My lowest average weight was 143.27 and that was last Monday. After that it went back up again, as I started eating every day.  That means I haven’t ‘lost too much ground’.  Once I get my average below 143.27 I can start adding the tag ‘weightloss’ to my posts again.

I’m surprisingly cool about it all. I don’t feel a failure for having gained a little, I don’t feel that I need to hang onto those numbers on the scale to feel good or bad. I keep returning to ‘what if I don’t lose any more weight from now and I stay at this – would that be ok?‘ and it would. It really really would. That’s cool. I never felt like that before. I always felt unhappy with my weight. I now seem to be at some sort of ‘correct weight’. It’s weird. Is it coincidence that this is my teenage weight? Is this some psychological set point?

In terms of body composition I suspect I’m in better shape than I was at age 17. I have a much stronger cardiovascular system. I can run further than I ever could in my life. I can cycle for 6 hours and still climb massive hills on a fully-loaded bicycle. I have noticeable muscles in my legs. I was never this fit at 17 even though I weighed the same.

Today is going to be a tricky day, though. Technically it is a fast day. It’s past noon and I’ve not been hungry so it looks like this’ll be an easy fast (unlike Thursday which was a nightmare) but TSC and I have plans to go to the flicks tonight and then eat out (he really really wants to eat out).

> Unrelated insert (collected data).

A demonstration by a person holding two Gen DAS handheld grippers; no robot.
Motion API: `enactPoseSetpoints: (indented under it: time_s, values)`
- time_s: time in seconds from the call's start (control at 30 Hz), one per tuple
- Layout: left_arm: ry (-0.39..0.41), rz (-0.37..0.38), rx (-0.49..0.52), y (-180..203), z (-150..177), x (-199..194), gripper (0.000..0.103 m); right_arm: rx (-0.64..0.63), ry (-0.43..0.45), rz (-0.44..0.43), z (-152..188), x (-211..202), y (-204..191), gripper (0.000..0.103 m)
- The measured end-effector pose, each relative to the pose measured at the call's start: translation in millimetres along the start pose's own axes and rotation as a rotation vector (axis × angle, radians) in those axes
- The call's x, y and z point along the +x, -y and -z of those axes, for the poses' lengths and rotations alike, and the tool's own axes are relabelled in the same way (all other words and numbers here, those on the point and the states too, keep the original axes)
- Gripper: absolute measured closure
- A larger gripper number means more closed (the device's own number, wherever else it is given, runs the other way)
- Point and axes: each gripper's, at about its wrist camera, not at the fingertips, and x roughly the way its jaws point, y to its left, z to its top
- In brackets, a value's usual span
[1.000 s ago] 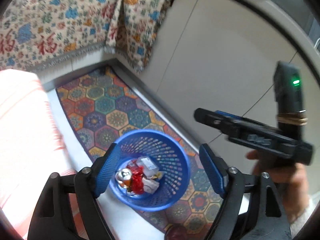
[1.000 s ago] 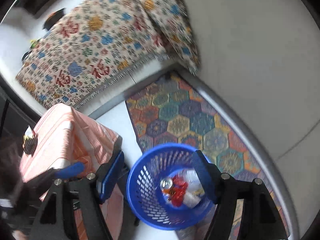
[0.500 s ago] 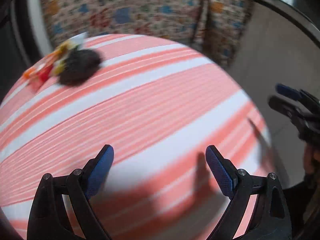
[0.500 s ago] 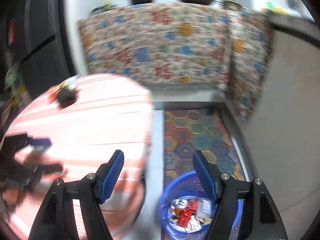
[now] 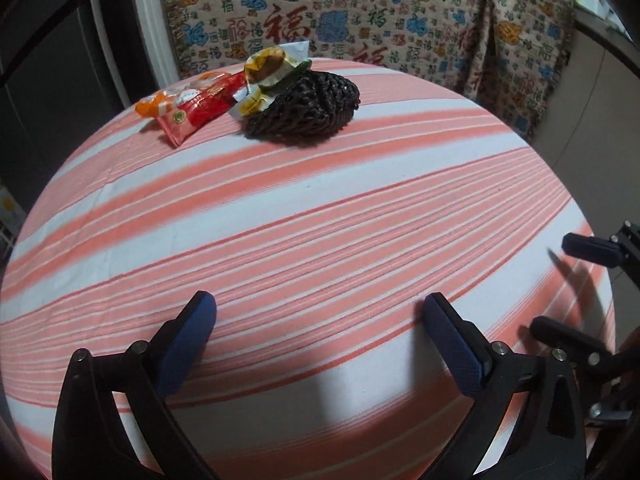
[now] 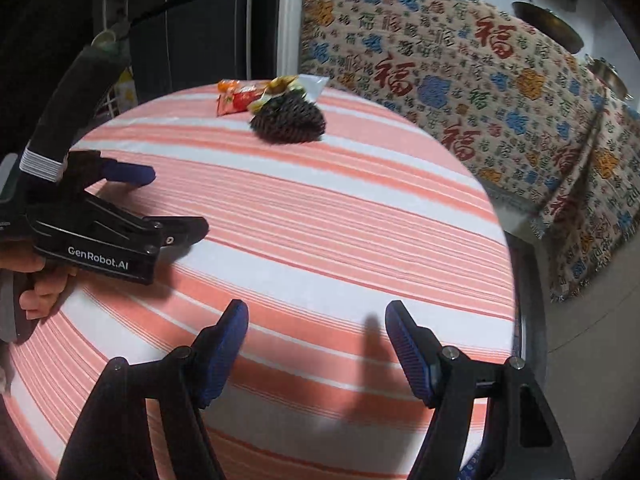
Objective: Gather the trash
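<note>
Trash lies at the far side of the round table with a pink-and-white striped cloth (image 5: 304, 216): a black foam net (image 5: 304, 108), a yellow-green wrapper (image 5: 272, 76) leaning on it, and a red-orange snack wrapper (image 5: 192, 108) to its left. The net (image 6: 290, 122) and red wrapper (image 6: 238, 100) also show in the right wrist view. My left gripper (image 5: 320, 316) is open and empty over the near table edge, also visible in the right wrist view (image 6: 172, 204). My right gripper (image 6: 316, 320) is open and empty, beside the left one (image 5: 576, 284).
A patterned cloth with red characters (image 5: 360, 12) hangs over furniture behind the table. A dark cabinet (image 6: 192, 24) stands at the back left. Pots (image 6: 548, 28) sit on the covered surface. The floor (image 6: 580, 320) lies to the right of the table.
Both grippers swung up from over the blue basket on the floor to face the striped table. The trash pile came into view and now shows sharply; both stayed open.
</note>
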Motion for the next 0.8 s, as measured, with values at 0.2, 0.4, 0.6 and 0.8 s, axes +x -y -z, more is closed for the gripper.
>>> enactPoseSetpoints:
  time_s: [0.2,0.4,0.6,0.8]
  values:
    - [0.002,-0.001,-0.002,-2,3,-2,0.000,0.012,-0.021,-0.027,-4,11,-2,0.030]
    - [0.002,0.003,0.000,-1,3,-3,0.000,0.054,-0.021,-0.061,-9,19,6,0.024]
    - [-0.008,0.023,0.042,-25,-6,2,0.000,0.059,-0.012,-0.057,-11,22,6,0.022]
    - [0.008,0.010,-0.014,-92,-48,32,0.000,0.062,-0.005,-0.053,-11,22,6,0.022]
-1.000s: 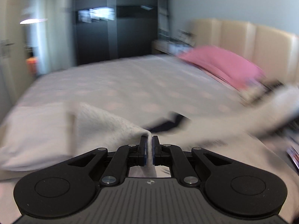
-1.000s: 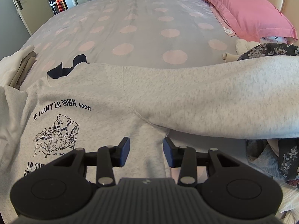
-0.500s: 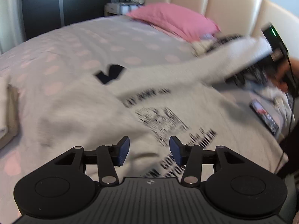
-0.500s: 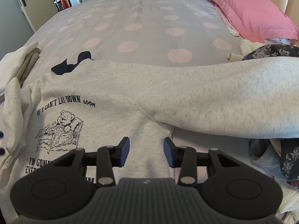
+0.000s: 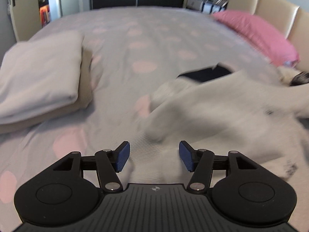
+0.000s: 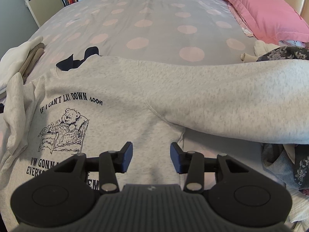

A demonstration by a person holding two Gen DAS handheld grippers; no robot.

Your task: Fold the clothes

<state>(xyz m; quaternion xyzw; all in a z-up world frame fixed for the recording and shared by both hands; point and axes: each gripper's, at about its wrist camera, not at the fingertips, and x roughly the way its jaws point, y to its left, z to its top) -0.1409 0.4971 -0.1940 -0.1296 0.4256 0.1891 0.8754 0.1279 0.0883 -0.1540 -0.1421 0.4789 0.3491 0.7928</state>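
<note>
Grey sweatshirt (image 6: 119, 96) lies print-up along the bed's (image 6: 154, 19) near edge, one sleeve stretched toward the pillow (image 6: 258, 9). The left gripper (image 5: 154, 158), pinching cloth a second ago, now gapes wide and holds nothing. The right gripper (image 6: 151, 158) stays open and empty above the sweatshirt's side.

The right gripper (image 6: 151, 157) hovers with jaws apart over a grey sweatshirt (image 6: 119, 96) printed with a bear, spread on the polka-dot duvet (image 6: 154, 23); one sleeve (image 6: 241, 96) stretches rightward.
</note>
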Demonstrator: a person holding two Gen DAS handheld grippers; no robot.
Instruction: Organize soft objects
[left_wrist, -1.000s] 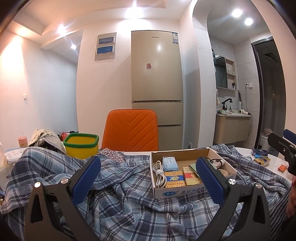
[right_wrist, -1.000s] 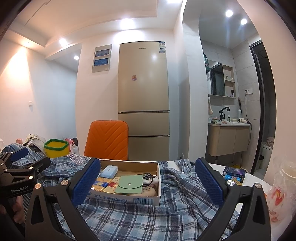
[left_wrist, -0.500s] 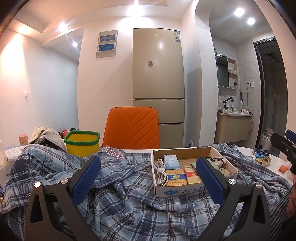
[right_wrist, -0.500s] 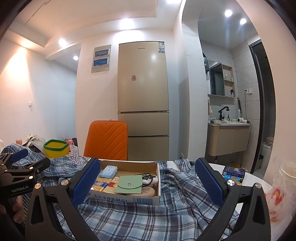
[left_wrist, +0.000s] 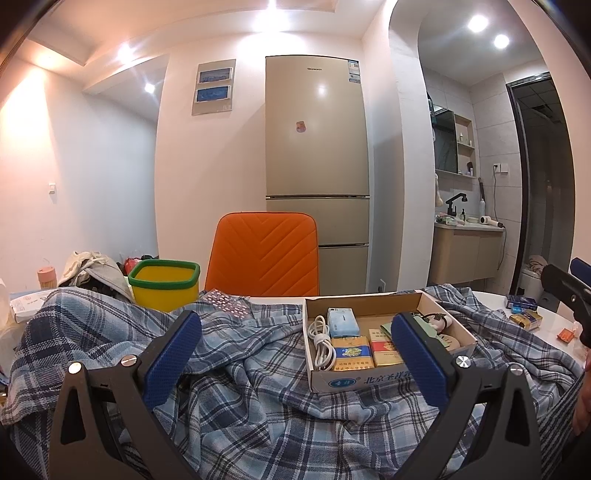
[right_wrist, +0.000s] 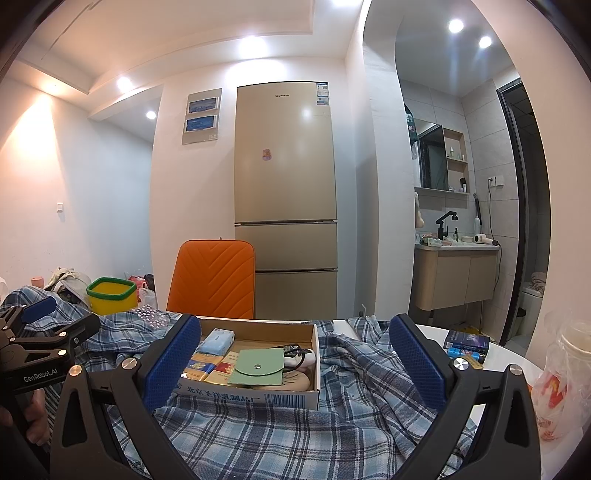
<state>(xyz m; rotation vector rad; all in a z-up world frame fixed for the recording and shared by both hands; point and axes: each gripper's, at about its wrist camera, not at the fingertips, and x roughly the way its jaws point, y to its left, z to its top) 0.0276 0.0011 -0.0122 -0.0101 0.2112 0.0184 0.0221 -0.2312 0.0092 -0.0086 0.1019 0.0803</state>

This is inconvenient to me so as a compromise, I’m going to fast all day until dinner time and then have dinner with him after the movie.  That means it scuppers my chances of bringing my average weight down again. It’s frustrating that on a day when I know I can fast with ease that it’s sabotaged. I want to get back into the groove again and things keep getting in the way.

Then again, this is likely how I will switch to eating once I don’t want to lose any more weight. Maintenance.  Fast until dinner time or fast just a couple of days a week, I’ll have to tweak around to find a pattern that suits me where I don’t carry on losing weight once I’m at my goal.

My goal weight is hard to pin down. I have this arbitrary figure in my head of 132lbs. That is 60kg which would give me a BMI of 20.7. That’s more into the centre of the healthy range than I am at the moment (22.4) and is the figure I tell myself will be perfect for me. I don’t know whether that is true. I don’t even know whether that is better than the 143 I am now. So for now, I’m just aiming for 132 and see whether I like it.

I am so so so so so glad that fasting has removed the bloat I was feeling. It’s also improved my mood again. I hope that it is the fasting that’s made me feel happier and not the weight loss. I would hate to think my mood depends on a number.